Skip to: Leg 8 Leg 20 Leg 32


Expected time of day: 12:37 pm
Expected temperature: 72
Expected pace: 11:30
Expected elevation:







Actual time of day: 12:12 pm
Actual temperature: 72
Actual pace: 12:01
Actual elevation:










Mile splits:
1 - 11:18 
2 - 12:02
3 - 11:51
4 - 12:54
4.55 - 12:00

Ok, I guess the overall decline per the elevation chart is there, but it really didn't feel like it! There were also a lot more rolling hills than I expected - the race chart smoothed over some of those smaller ups and downs. Until I imported the Garmin data, I truly though the race elevation chart was a lie - it did not feel like an overall downhill at all!

Despite being fresh, at the beginning of the race, this leg felt pretty hard!
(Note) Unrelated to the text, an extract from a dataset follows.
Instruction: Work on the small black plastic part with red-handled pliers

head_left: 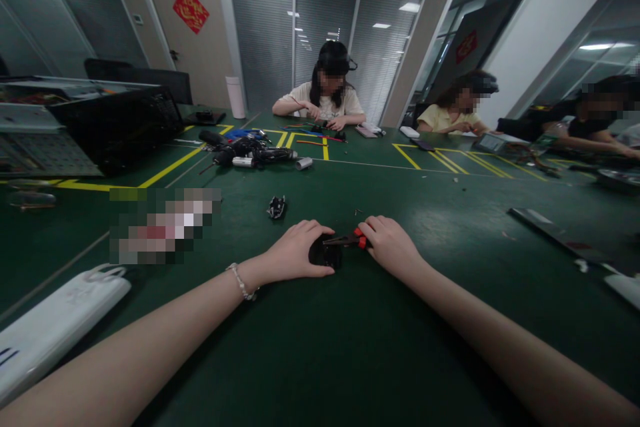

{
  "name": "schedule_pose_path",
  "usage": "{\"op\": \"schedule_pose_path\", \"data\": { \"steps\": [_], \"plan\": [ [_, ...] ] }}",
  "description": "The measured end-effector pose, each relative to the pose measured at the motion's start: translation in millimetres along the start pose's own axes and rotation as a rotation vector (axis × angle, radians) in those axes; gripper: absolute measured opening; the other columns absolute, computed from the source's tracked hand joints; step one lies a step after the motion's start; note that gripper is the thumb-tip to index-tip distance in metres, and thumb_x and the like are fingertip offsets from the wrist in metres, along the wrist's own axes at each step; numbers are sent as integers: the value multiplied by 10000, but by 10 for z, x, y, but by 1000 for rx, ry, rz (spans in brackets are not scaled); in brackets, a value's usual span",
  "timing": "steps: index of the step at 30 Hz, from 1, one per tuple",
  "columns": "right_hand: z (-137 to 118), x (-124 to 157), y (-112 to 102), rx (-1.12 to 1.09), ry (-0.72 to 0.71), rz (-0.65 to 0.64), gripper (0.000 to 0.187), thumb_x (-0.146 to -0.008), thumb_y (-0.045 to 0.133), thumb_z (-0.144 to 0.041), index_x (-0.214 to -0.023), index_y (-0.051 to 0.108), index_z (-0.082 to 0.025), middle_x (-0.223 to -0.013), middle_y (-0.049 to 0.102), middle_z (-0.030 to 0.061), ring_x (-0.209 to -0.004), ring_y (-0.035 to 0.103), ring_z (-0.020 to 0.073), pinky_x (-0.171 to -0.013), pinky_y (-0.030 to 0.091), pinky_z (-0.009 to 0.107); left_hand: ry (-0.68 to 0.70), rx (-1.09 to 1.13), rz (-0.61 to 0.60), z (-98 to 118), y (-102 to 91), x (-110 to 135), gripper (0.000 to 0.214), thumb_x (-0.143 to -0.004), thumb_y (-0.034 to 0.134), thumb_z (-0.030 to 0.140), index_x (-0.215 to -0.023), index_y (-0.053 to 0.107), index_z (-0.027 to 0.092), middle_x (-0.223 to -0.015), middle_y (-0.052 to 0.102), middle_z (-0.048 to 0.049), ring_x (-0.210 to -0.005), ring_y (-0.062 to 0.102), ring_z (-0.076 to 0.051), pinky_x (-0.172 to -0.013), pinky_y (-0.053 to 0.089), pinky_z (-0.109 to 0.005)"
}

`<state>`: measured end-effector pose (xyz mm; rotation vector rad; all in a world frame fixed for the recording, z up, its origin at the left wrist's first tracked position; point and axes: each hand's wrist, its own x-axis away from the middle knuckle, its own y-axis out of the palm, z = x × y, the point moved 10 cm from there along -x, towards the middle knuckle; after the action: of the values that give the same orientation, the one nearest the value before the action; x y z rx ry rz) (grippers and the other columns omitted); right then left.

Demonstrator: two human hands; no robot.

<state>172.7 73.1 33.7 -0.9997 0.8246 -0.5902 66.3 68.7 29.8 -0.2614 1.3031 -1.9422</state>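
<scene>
My left hand [295,250] is closed around a small dark part [327,255], thumb on the near side and fingers on the far side, with the part resting on the green table [320,333]. The part's exact kind is too dark to make out. From the right, my right hand [393,243] grips a pair of pliers [359,238] with red handles. The dark jaws of the pliers point left and reach over the part, apparently touching it. Beyond my left hand lies a small black and silver piece [276,207]. Tiny bits lie just past the pliers.
A white power bank-like device [65,323] lies at left, near a blurred-out patch. Farther back are a computer case [100,127], a heap of black cables [250,150] and a white bottle [235,97]. A dark flat strip [555,233] lies right. Several people sit across the table.
</scene>
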Motion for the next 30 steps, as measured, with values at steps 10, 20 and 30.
{"op": "schedule_pose_path", "data": {
  "steps": [10,20,30],
  "plan": [
    [2,6,-5,-14,-13,2,320,-634,569,-114,-950,534,-148,-909,555,84,-813,491,199,-714,384,329,6,0,8,-6,6,-1,609,-644,629,487,-1156,415,237,-1067,490,-51,-986,455,-243,-858,357,-381],
    [6,20,-66,-1,10,34,293,-656,551,-134,-948,537,-140,-910,549,100,-829,482,210,-724,376,331,8,-3,7,-1,6,6,603,-654,618,492,-1158,412,232,-1064,488,-48,-978,455,-236,-847,363,-373],
    [17,27,-71,-4,24,36,324,-645,569,-147,-966,535,-138,-929,539,99,-839,475,213,-742,380,334,8,5,6,5,-3,5,600,-654,621,485,-1159,414,236,-1077,489,-54,-988,454,-247,-846,364,-385]
  ]
}}
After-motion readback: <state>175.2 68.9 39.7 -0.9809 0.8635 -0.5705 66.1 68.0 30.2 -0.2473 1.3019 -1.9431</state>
I guess I had high expectations - oh, it's the first leg, it's mostly downhill - so any challenge felt unexpected and thus even harder. There were more little hills, and there wasn't much shade - it felt closer to 80 than 70 in the sun.

I wasn't sure how many people would be around, as the teams start and finish at different times. There's about a 12 hour window of start times, and 8 hour window for finish times, so I knew teams would start converging as we got farther along, but wasn't sure how lonely the first legs would be.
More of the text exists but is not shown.